Architectural Fiction

Every year the AIA — the professional organization for architects — sponsors a tour of new houses in Austin to promote architecture. On that day you get to invade a lot of privacy, arguably to get a sense of what’s going on; but really, it’s not critics along for the ride, it’s all voyeurs. The AIA gives you a map, and you drive along from one house to the next, following a path of least resistance. The architects are usually there, and the clients too, and sometimes even the builders — in some houses you can still smell the wet paint. 

In the morning there might be some serious questions about content, but mostly it’s the middle aged appreciating kitchen layouts, or improvements in plumbing technology. The year I went, one of the houses had a remote control toilet from Japan that you flush with something like a TV clicker, to avoid the aeration of bacteria — or to torture your significant other. I think of it every time I flush now, and it tempers my bathroom with dissatisfaction and worry.

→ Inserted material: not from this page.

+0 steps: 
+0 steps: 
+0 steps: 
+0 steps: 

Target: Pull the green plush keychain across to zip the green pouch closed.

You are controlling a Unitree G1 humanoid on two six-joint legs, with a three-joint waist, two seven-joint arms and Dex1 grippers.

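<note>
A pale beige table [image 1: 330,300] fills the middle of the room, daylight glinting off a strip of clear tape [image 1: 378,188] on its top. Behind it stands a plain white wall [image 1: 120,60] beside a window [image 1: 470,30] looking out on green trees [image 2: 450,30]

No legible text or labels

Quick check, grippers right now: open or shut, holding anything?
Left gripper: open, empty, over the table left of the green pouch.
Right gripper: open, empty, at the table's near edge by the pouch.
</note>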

Anyway, the tour, it’s the kind of thing I hate. I would prefer to wait until the owners are dead. I only went because some clients, Paul and Shelly Delveccio, wanted me to accompany them. Paul was a tech industry wizard who’d made a fortune with a product he had developed and marketed called Honestly!, a sort of home polygraph. Honestly! came with face and arm sensors — clad in brightly colored Nerf — that you attached to your computer through a firewire port. The idea being that you’d strap in your friends and ask them all sorts of embarrassing questions. The information was transmitted directly to a website linked to an analysis mainframe, the results read out in real time on your home computer screen. Honestly! was somewhat subversively advertised as a children’s game, but its real success was as an adult party toy. Paul had sold enough to never have to work again, and he wasn’t; and neither was Shelly, who had quit her work as a lawyer.